Dholakia argued for a minimum interest rate cut of 50 basis points citing “the prevailing inflation and output conditions and prospects” that provided enough space to act decisively to back growth. Any failure to cut the policy rate would amount to “ignoring all costs associated with not supporting growth in terms of unemployment and poverty reduction,” the minutes of the June 6-7 meeting, released on June 21, said.

The central bank risked losing the opportunity provided by the favourable conditions of a “clear declining trend rather than stickiness” in core inflation, Dholakia had argued.

Headline CPI inflation fell to 1.5 per cent in June from 2.2 per cent in May, led by food inflation at -1.2 per cent in June as against -0.2 per cent in May.

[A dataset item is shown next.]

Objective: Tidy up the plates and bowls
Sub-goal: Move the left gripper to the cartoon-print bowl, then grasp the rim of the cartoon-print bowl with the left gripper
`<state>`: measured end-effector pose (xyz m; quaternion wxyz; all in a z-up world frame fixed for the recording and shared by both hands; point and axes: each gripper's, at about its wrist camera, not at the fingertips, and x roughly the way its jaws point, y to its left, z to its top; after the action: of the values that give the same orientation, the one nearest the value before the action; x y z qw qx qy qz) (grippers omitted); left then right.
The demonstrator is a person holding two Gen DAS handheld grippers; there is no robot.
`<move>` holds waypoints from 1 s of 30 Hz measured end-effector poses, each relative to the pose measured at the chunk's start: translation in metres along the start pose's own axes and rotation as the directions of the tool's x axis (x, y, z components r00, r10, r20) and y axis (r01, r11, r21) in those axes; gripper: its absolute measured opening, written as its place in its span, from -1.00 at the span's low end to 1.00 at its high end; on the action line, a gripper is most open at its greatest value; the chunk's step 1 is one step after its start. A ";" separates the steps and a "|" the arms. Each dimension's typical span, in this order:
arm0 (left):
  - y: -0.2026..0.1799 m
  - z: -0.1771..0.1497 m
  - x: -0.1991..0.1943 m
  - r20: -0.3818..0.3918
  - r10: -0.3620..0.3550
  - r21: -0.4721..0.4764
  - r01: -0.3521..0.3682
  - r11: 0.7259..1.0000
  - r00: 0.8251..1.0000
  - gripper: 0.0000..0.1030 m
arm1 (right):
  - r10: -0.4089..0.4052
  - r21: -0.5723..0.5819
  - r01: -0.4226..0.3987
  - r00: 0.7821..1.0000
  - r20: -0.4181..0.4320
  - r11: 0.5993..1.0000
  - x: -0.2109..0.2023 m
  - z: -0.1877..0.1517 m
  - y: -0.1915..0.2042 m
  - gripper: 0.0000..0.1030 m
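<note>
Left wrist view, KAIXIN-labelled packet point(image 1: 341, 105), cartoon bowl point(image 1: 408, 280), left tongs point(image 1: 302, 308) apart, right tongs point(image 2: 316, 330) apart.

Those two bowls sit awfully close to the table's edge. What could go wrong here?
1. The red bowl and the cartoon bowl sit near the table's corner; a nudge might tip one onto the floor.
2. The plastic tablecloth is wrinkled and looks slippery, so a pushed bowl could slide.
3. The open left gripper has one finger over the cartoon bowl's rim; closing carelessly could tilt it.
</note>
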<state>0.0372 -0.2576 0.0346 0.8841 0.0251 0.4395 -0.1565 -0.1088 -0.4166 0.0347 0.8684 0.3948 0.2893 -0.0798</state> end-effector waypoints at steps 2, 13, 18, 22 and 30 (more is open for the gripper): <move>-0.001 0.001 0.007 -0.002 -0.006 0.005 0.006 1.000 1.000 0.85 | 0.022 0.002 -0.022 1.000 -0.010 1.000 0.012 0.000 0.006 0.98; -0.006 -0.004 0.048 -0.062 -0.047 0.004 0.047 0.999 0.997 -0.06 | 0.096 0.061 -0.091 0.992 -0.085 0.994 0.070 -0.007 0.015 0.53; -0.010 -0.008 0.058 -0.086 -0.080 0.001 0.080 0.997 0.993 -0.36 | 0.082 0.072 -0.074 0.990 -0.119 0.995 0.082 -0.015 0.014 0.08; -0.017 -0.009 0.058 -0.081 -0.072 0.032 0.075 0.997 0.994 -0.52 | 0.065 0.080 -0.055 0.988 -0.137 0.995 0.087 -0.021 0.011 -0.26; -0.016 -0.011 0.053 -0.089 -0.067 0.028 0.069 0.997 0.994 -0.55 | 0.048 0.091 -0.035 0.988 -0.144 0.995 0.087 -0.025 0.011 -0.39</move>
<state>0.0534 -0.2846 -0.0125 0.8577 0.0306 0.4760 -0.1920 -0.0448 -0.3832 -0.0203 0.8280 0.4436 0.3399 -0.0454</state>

However, food inflation is likely to rise from August as the base reverses.

Even as core inflation witnessed a dip by 40 bps in June to 3.8 per cent, this might not be durable with the higher HRA allowances under 7th Pay Commission to be factored in from July. Cumulative impact of the allowances on CPI inflation is likely to be at 40-50 bps.

Will the RBI give more weightage to this factor?

Analysts said the dip in food inflation is attributable to further decline in vegetables and pulses. Prices of vegetables fell by 16.5 per cent on a YoY basis compared with the 13.4 per cent decline seen in May. Pulses prices fell by 21.9 per cent in June against the 19.5 per cent decline seen in May.

As base effect wears off from August onwards, food inflation is expected to move higher. On the other hand, with monsoon expected to be normal this year, food inflation is likely to continue to stay relatively benign this year, they said.